As sebvill said, on the weekends, it's common to leave the nightclubs at 6 pm (and if it's a summer electrodancemusic party, called rave, from 8 to 11 pm) and sleep during the morning.


----------



## alexandru.mircea (May 18, 2011)

Yes it's very much related to climate. During day it is simply very, very warm. This will remain an abstract notion until you actually get there and realize how it feels and how it affects your body.
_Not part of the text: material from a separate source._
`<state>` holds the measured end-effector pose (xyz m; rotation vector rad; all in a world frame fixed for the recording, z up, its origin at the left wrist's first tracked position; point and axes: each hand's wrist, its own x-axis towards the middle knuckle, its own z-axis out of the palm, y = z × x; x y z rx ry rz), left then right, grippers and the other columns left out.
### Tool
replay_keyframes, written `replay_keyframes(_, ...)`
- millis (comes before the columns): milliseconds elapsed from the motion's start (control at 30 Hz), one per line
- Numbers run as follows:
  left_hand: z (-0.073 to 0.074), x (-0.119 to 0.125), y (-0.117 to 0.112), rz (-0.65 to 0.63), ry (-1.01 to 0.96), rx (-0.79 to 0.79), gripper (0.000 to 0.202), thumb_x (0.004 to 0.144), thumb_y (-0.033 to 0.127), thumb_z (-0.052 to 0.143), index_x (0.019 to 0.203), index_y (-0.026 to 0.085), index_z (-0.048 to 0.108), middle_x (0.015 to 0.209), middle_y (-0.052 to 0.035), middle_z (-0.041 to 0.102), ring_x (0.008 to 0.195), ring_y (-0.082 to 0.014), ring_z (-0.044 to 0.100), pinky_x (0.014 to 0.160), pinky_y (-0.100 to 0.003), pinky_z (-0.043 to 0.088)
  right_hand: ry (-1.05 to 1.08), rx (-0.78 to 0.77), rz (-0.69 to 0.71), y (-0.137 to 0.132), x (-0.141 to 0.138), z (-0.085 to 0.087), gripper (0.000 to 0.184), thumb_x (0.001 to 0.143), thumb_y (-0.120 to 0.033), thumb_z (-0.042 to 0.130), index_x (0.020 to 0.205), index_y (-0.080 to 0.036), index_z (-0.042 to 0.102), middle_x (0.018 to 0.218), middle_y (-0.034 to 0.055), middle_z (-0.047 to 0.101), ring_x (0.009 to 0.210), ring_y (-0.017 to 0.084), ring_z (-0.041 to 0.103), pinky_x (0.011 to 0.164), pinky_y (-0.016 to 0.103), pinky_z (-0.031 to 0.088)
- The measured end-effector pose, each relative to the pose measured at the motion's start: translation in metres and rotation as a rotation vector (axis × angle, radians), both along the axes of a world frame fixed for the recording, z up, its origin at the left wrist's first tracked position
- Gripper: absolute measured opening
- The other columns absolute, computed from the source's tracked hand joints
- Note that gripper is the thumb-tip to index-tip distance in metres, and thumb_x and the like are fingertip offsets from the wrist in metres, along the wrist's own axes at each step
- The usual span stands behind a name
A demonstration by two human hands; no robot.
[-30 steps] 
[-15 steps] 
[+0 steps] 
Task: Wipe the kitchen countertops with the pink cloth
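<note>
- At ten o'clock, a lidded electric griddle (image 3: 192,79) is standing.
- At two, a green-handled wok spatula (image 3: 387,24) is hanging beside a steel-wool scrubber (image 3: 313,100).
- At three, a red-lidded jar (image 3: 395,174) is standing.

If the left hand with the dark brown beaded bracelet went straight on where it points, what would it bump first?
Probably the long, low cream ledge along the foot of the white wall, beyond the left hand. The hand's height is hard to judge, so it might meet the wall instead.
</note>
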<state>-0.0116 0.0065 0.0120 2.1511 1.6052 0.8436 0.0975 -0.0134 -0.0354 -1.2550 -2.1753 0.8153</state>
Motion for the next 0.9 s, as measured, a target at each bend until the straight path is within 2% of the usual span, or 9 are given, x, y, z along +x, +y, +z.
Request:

For example, when I first went to Spain (in Barcelona), I drove there and when I got out of the car, at 11PM, it was so shockingly warm and humid that in that instant I felt my knees "mellowing". And I wasn't there at the height of summer, but just a few days before September kicked in (and that is Autumn, where I come from :lol
So there's no point in going out at 5-6PM, right after finishing work (like it is the habit in the more Northern countries), because the sun is still too ruthless at that hour (to me that felt like the peak of the day). You don't walk or eat at that hour because the energy is drained out of you. Instead, you wait until evening, when you're much livelier and in a better tonus. 
It's also a cultural thing. Southern cultures are very social, and when's the best time to socialize? In the evening, after you've went home and refreshed for a bit. Then you go out, and at that point in the day, you know there's no pressure of time and you can do everything relaxed, at a slow pace.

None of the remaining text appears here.